2. The oil recovery system of claim 1 wherein said downstroke powerline and said upstroke powerline comprise coil tubing.
3. The oil recovery system of claim 1 wherein said pump housing comprises coil tubing.
4. The oil recovery system of claim 1 wherein said production piston is disposed at a bottom end of said connecting rod and said power piston is disposed at a top end of said connecting rod.
5. The oil recovery system of claim 1 wherein said production piston is disposed at a top end of said connecting rod and said power piston is disposed at a bottom end of said connecting rod.
6. The oil recovery system of claim 1 wherein said power fluid comprises water-based fluid.
7. The oil recovery system of claim 1 wherein said pump housing is removable.
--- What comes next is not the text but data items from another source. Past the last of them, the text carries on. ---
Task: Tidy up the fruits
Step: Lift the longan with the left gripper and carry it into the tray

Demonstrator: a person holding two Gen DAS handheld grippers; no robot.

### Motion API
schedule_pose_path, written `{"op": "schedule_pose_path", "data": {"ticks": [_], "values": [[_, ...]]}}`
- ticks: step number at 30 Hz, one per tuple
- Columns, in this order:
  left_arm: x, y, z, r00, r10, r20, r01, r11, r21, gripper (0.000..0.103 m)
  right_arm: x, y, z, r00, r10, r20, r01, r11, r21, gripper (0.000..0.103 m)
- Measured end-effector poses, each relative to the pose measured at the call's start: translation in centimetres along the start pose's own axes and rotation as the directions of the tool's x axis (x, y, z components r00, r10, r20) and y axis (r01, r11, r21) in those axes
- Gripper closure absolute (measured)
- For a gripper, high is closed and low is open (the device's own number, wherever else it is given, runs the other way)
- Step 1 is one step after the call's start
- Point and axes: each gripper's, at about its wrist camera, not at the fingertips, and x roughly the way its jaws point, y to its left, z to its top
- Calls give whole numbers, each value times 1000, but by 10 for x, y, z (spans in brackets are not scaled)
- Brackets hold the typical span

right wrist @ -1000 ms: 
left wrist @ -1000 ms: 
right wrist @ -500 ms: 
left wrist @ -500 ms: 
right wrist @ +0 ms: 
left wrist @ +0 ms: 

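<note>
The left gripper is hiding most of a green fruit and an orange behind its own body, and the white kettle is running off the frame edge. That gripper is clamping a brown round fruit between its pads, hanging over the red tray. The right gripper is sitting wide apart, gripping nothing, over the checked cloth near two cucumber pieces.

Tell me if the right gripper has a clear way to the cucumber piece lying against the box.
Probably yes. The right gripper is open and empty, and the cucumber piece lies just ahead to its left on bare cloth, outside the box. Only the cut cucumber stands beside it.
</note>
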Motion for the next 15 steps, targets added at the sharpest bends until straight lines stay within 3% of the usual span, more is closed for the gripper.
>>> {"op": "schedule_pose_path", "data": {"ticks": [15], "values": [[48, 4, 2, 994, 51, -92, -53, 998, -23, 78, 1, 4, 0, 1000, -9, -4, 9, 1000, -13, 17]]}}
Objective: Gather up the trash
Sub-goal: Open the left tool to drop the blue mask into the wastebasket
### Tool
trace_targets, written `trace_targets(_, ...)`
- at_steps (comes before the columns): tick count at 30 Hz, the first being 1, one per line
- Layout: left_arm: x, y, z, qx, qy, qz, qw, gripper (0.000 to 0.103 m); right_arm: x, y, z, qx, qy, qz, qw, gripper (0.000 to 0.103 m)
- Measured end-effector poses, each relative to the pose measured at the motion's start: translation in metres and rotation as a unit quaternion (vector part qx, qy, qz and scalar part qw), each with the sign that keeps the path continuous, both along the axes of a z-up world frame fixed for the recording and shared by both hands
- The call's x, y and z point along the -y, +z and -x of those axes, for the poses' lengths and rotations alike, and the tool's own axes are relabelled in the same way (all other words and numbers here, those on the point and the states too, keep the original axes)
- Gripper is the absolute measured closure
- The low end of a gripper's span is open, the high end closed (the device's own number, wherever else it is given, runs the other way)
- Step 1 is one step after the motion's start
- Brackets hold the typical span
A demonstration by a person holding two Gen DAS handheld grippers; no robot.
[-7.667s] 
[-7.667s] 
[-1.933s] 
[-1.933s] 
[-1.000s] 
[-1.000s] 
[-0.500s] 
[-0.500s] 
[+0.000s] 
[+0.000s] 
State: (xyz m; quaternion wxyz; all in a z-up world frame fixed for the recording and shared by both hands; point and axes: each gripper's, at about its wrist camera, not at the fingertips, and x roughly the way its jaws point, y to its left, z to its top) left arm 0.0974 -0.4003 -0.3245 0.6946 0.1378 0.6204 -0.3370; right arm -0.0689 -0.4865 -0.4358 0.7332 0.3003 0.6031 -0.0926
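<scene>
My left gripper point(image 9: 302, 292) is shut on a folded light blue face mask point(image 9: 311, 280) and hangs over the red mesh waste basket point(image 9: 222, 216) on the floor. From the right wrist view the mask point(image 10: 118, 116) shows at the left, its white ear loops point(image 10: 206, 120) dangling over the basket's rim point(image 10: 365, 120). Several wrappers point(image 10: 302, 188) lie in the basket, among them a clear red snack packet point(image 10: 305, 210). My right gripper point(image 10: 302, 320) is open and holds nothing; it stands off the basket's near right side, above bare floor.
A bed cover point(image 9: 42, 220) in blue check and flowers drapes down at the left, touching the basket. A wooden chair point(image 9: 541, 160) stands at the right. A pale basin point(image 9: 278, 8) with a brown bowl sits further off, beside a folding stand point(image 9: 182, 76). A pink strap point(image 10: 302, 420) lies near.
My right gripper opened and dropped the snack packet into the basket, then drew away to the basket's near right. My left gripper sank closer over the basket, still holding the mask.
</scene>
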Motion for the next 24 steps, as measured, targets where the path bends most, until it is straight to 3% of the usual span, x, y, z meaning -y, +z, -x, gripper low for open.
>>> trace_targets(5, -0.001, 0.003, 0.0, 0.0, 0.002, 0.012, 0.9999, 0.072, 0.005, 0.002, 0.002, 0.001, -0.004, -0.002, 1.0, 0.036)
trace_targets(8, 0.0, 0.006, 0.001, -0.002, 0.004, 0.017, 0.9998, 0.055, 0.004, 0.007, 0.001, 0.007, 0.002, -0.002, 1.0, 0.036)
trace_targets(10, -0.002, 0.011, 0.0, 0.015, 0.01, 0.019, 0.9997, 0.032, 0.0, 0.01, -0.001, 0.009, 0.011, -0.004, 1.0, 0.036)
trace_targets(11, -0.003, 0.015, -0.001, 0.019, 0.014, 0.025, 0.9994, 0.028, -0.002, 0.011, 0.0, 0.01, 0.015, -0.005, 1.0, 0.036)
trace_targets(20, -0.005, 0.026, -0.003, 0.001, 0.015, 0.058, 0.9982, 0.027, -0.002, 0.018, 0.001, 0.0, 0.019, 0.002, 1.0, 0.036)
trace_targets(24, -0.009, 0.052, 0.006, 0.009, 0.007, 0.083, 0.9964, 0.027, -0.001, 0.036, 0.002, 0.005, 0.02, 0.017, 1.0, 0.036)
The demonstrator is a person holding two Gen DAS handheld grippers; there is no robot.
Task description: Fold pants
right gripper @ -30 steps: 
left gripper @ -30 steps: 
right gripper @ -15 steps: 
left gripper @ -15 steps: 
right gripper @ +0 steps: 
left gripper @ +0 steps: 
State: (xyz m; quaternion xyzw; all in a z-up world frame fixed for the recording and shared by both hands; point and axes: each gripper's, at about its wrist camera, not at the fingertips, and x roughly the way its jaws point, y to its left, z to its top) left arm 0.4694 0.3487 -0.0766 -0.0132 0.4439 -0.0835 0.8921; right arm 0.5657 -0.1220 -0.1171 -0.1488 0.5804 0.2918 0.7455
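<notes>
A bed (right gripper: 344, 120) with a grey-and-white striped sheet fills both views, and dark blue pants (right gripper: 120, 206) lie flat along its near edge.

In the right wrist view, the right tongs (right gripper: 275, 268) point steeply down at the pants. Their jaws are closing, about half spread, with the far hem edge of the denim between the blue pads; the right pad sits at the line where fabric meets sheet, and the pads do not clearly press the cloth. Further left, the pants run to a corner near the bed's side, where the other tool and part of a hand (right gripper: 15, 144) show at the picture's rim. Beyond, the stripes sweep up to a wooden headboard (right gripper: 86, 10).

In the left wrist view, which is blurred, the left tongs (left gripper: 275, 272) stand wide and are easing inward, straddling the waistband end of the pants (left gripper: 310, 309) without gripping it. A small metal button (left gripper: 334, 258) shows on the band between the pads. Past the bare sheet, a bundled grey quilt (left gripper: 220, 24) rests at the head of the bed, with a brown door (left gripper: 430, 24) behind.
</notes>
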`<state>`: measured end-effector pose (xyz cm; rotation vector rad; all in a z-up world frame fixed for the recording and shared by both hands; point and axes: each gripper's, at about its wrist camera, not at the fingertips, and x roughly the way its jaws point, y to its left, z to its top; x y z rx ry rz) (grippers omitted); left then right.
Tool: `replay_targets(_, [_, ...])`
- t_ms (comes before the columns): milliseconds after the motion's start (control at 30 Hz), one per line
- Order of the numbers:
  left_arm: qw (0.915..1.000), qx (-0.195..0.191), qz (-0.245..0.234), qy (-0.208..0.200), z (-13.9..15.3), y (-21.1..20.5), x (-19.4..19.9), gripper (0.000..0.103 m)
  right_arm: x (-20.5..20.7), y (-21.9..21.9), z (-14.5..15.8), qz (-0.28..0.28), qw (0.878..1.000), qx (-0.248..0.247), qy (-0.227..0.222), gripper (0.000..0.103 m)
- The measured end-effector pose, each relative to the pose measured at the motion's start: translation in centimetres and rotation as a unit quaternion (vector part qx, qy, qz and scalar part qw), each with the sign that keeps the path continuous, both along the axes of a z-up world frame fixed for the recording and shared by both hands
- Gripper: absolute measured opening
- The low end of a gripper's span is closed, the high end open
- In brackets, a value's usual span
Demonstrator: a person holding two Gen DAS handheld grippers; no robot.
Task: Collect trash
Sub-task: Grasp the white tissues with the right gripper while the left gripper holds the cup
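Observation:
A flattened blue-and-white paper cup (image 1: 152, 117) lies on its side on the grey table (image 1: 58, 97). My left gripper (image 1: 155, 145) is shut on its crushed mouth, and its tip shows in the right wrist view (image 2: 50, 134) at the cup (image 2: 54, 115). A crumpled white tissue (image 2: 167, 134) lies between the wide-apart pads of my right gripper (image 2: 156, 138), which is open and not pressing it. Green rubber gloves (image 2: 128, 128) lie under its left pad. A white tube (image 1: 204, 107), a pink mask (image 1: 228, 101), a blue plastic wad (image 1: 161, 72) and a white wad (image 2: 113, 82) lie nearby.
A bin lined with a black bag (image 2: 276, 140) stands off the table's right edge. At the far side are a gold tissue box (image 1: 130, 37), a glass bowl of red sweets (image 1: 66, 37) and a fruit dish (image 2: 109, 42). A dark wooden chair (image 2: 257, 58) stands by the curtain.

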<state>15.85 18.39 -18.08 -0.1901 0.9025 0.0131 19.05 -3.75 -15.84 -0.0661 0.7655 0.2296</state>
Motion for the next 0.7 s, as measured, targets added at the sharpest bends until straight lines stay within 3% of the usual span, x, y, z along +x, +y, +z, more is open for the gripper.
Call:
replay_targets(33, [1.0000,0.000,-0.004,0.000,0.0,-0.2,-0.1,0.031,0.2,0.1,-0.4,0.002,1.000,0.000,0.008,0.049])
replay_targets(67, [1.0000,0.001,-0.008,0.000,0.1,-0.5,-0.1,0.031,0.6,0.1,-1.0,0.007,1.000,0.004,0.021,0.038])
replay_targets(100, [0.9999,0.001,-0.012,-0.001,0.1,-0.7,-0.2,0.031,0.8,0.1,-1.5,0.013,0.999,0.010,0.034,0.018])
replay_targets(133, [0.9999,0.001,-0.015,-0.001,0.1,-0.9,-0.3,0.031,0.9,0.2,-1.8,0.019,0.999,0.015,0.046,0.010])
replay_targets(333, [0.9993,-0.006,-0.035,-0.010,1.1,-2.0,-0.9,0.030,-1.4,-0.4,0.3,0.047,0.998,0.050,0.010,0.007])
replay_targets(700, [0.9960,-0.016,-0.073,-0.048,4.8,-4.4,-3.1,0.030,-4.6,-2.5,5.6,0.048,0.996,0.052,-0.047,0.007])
8. The oil recovery system of claim 1 further comprising a surface pump unit having a sensor wherein said surface pump unit is connected to said downstroke powerline and said upstroke powerline.
9. The oil recovery system of claim 1 wherein said power piston moves upward when power fluid travels through said upstroke powerline and into an upstroke reservoir located in said interior space of said pump housing.
10. The oil recovery system of claim 1 wherein said power piston moves downward when power fluid travels through said downstroke powerline and into a downstroke reservoir located in said interior space of said pump housing.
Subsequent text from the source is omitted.